Output the data that follows exactly, line for line.
RECORDED INFORMATION section start
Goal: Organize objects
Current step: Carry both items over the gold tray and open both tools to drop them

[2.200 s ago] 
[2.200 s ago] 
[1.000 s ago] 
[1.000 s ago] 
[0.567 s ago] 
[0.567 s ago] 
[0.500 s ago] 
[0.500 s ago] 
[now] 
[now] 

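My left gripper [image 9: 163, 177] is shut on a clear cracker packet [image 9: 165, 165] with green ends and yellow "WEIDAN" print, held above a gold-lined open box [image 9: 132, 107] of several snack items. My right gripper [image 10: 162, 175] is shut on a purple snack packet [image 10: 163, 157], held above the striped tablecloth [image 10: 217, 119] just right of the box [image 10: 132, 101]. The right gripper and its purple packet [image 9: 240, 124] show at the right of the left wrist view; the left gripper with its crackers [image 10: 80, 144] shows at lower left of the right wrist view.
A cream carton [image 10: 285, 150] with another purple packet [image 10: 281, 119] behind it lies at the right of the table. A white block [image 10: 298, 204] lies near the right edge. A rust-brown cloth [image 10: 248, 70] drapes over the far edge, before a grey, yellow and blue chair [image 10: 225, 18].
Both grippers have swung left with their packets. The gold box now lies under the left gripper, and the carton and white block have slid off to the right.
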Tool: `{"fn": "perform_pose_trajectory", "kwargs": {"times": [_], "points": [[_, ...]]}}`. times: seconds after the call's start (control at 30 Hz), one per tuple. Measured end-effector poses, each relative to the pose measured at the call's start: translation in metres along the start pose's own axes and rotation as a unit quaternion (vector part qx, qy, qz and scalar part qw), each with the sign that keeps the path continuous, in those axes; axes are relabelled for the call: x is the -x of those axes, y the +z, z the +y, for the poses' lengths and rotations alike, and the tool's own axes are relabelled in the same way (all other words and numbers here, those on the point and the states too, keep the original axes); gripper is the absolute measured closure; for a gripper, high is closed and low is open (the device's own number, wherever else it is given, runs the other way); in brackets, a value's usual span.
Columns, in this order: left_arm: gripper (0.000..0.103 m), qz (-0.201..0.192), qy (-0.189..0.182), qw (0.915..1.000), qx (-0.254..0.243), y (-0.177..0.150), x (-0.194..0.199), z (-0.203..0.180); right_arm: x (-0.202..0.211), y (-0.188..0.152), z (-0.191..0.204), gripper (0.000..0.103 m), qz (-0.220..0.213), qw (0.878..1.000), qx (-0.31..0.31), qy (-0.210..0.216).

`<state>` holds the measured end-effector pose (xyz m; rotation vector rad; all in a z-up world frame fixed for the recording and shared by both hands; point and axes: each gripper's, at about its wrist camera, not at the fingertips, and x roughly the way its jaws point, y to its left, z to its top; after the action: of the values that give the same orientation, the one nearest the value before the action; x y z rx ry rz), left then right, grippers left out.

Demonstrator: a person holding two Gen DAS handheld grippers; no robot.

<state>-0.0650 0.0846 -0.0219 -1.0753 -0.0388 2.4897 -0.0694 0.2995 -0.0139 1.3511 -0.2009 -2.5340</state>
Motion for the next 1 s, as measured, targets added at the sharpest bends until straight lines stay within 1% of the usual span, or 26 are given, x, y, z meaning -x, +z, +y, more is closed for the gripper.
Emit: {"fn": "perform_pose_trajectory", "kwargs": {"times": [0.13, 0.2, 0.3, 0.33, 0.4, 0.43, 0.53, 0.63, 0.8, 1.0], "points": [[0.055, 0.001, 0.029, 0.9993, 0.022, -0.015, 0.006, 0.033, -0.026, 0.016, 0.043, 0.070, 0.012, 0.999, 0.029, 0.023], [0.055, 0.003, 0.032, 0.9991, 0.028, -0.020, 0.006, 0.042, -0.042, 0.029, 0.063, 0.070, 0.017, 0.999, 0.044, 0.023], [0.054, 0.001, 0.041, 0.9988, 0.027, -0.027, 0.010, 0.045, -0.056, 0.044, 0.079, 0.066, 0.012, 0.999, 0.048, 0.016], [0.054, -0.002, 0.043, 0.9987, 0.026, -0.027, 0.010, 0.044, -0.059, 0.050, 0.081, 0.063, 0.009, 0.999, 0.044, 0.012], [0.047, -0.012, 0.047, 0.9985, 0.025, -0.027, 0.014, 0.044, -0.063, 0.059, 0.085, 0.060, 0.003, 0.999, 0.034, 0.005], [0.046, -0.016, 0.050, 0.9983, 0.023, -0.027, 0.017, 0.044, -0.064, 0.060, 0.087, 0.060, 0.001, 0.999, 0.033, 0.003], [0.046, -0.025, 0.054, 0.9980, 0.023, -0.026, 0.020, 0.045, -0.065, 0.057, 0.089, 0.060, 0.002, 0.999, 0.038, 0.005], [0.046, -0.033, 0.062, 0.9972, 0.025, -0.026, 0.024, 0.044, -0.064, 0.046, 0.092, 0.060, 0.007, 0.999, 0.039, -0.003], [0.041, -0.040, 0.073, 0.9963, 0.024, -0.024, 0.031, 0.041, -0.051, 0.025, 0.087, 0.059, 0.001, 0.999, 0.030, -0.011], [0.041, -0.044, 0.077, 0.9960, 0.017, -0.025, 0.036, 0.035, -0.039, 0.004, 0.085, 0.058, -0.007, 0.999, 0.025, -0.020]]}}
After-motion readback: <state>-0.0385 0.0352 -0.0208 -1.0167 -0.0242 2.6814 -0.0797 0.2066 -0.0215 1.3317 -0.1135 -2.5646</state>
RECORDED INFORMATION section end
__RESULT OF THE TASK__:
Goal: Organize objects
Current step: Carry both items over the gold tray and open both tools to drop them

[2.200 s ago] 
[2.200 s ago] 
[1.000 s ago] 
[1.000 s ago] 
[0.567 s ago] 
[0.567 s ago] 
[0.500 s ago] 
[0.500 s ago] 
[now] 
[now] 

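My left gripper [image 9: 163, 177] is shut on a clear cracker packet [image 9: 165, 165] with green ends and yellow "WEIDAN" print, held above a gold-lined open box [image 9: 132, 107] of several snack items. My right gripper [image 10: 162, 175] is shut on a purple snack packet [image 10: 163, 157], held above the striped tablecloth [image 10: 217, 119] just right of the box [image 10: 132, 101]. The right gripper and its purple packet [image 9: 240, 124] show at the right of the left wrist view; the left gripper with its crackers [image 10: 80, 144] shows at lower left of the right wrist view.
A cream carton [image 10: 285, 150] with another purple packet [image 10: 281, 119] behind it lies at the right of the table. A white block [image 10: 298, 204] lies near the right edge. A rust-brown cloth [image 10: 248, 70] drapes over the far edge, before a grey, yellow and blue chair [image 10: 225, 18].
Both grippers have swung left with their packets. The gold box now lies under the left gripper, and the carton and white block have slid off to the right.
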Tool: `{"fn": "perform_pose_trajectory", "kwargs": {"times": [_], "points": [[_, ...]]}}`. times: seconds after the call's start (control at 30 Hz), one per tuple. Measured end-effector poses, each relative to the pose measured at the call's start: translation in metres along the start pose's own axes and rotation as a unit quaternion (vector part qx, qy, qz and scalar part qw), each with the sign that keeps the path continuous, in those axes; axes are relabelled for the call: x is the -x of those axes, y the +z, z the +y, for the poses' lengths and rotations alike, and the tool's own axes are relabelled in the same way (all other words and numbers here, those on the point and the states too, keep the original axes); gripper is the absolute measured closure; for a gripper, high is closed and low is open (the device's own number, wherever else it is given, runs the other way); in brackets, a value's usual span.
Columns, in this order: left_arm: gripper (0.000..0.103 m), qz (-0.201..0.192), qy (-0.189..0.182), qw (0.915..1.000), qx (-0.254..0.243), y (-0.177..0.150), x (-0.194..0.199), z (-0.203..0.180); right_arm: x (-0.202..0.211), y (-0.188..0.152), z (-0.191..0.204), gripper (0.000..0.103 m), qz (-0.220..0.213), qw (0.878..1.000), qx (-0.31..0.31), qy (-0.210..0.216).

`<state>` holds the measured end-effector pose (xyz m; rotation vector rad; all in a z-up world frame fixed for the recording and shared by both hands; point and axes: each gripper's, at about its wrist camera, not at the fingertips, and x roughly the way its jaws point, y to its left, z to its top; after the action: of the values that give the same orientation, the one nearest the value before the action; x y z rx ry rz), left then right, grippers left out.

Demonstrator: a person holding two Gen DAS handheld grippers; no robot.

<state>-0.0650 0.0846 -0.0219 -1.0753 -0.0388 2.4897 -0.0694 0.2995 -0.0139 1.3511 -0.2009 -2.5340</state>
Motion for the next 1 s, as measured, targets added at the sharpest bends until straight lines stay within 1% of the usual span, or 26 are given, x, y, z meaning -x, +z, +y, more is closed for the gripper.
Emit: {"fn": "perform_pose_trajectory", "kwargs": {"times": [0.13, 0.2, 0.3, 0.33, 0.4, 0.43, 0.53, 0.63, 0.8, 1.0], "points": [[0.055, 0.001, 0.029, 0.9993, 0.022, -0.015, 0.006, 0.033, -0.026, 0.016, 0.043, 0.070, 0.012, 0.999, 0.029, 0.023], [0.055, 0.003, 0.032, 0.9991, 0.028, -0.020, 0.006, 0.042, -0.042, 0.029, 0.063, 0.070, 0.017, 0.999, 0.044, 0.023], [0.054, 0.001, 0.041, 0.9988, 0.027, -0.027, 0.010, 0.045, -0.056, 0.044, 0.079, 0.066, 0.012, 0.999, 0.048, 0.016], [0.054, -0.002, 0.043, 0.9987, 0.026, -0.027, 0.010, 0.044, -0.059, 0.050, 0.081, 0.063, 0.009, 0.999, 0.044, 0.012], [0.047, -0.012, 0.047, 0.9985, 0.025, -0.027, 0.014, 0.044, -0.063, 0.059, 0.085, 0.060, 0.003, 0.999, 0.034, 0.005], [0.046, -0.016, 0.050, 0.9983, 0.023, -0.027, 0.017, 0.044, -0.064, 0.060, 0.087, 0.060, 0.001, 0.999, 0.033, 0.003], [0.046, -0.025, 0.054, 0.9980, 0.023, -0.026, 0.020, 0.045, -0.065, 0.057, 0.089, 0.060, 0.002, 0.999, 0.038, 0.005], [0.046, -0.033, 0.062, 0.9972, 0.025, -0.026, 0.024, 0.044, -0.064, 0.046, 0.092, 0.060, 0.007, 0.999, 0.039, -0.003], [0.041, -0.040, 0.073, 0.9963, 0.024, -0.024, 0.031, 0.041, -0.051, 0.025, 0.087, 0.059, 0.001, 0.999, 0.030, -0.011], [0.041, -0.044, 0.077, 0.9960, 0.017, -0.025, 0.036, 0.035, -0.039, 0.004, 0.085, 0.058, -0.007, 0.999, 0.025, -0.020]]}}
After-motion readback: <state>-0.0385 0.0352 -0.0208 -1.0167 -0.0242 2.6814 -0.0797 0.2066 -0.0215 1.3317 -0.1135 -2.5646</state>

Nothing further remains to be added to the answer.